Write out, without any change, the lines in the material below that run from the line with "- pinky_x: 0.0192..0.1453" through the line with "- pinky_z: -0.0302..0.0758", both included.

→ Raw data
■ ■ ■ ■ ■ ■ ■
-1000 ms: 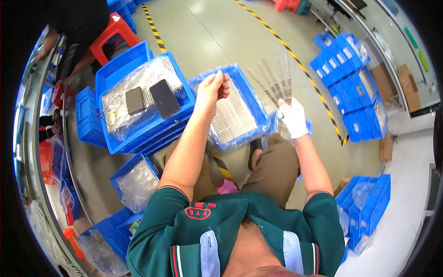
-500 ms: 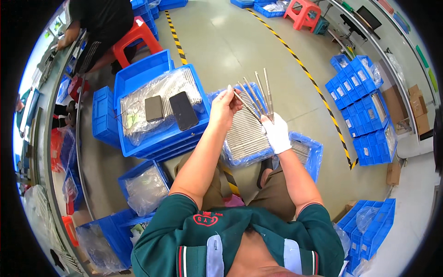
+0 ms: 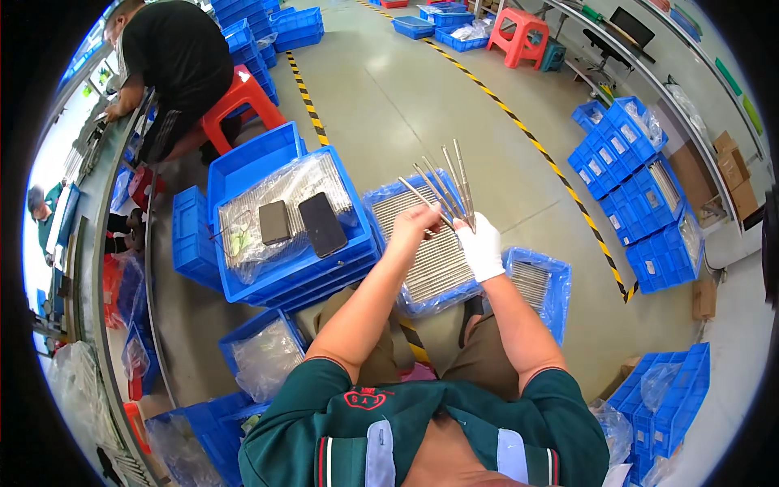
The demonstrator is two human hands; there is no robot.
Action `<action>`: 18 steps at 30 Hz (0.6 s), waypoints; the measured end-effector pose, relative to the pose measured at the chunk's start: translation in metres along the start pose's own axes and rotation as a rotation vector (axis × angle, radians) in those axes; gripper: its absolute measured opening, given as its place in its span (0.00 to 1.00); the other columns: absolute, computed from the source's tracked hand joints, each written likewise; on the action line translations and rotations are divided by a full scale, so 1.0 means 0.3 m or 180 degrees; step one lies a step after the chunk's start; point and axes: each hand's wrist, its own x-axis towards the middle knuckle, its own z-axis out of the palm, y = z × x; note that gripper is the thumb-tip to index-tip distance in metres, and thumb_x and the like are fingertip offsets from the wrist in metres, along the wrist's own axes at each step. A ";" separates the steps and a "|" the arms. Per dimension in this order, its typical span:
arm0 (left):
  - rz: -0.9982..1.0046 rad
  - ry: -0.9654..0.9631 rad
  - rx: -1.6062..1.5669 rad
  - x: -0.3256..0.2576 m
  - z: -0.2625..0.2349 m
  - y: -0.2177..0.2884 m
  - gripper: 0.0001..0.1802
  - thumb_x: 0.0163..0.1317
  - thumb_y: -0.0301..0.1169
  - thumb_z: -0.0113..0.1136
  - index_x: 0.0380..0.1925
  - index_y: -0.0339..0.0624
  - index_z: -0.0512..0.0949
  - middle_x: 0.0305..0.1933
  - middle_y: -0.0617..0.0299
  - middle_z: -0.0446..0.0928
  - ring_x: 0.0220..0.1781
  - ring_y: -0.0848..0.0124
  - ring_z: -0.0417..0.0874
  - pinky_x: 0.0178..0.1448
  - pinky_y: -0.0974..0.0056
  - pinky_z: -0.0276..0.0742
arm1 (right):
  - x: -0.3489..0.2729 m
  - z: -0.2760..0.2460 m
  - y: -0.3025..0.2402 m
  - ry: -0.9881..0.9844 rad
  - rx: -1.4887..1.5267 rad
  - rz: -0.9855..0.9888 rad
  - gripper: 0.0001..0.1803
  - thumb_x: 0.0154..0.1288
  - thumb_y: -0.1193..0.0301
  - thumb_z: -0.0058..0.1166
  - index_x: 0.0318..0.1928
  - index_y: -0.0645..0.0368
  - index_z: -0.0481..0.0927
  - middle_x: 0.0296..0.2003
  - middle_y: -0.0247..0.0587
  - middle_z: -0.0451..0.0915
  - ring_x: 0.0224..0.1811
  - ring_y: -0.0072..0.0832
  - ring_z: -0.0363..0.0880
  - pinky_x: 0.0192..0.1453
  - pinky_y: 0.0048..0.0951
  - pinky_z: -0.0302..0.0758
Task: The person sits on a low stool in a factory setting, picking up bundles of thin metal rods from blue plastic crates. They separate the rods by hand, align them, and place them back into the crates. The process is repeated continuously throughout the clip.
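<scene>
Head view | both grips pinch fanned metal rods (image 3: 445,183) – left hand (image 3: 418,223), gloved right hand (image 3: 480,247) | above blue tray (image 3: 381,203)

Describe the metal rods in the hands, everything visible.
The rods are thin, straight, silvery and look like metal, about half a dozen fanned out, tips pointing up and away. Their lower ends are pinched together where the bare left hand meets the white-gloved right hand. They are held above a blue bin lined with plastic and full of similar rods in rows.
</scene>
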 end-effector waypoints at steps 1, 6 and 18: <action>-0.0071 0.0105 -0.0126 -0.021 0.030 0.002 0.16 0.64 0.44 0.55 0.28 0.43 0.78 0.24 0.66 0.77 0.29 0.76 0.76 0.35 0.70 0.69 | 0.001 0.004 0.003 0.0054 -0.0154 -0.0078 0.10 0.62 0.67 0.54 0.35 0.63 0.77 0.24 0.42 0.79 0.24 0.27 0.75 0.30 0.30 0.72; 0.0052 -0.0042 0.0106 -0.051 0.076 -0.052 0.15 0.65 0.42 0.54 0.27 0.42 0.77 0.26 0.68 0.75 0.29 0.79 0.73 0.33 0.72 0.67 | -0.006 0.031 -0.051 0.0279 0.0506 0.0072 0.11 0.63 0.66 0.54 0.36 0.63 0.77 0.26 0.42 0.80 0.26 0.28 0.78 0.31 0.31 0.74; 0.0104 -0.0585 0.0044 -0.044 0.028 -0.017 0.15 0.69 0.39 0.46 0.31 0.41 0.74 0.27 0.64 0.76 0.29 0.76 0.75 0.39 0.70 0.72 | 0.116 -0.009 0.006 0.0188 0.2101 0.0949 0.11 0.63 0.64 0.57 0.35 0.60 0.79 0.14 0.28 0.67 0.12 0.19 0.63 0.15 0.26 0.60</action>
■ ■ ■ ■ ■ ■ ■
→ Answer space
  - pinky_x: 0.0192..0.1453
  - pinky_y: 0.0048..0.0951
  - pinky_z: -0.0302..0.0758

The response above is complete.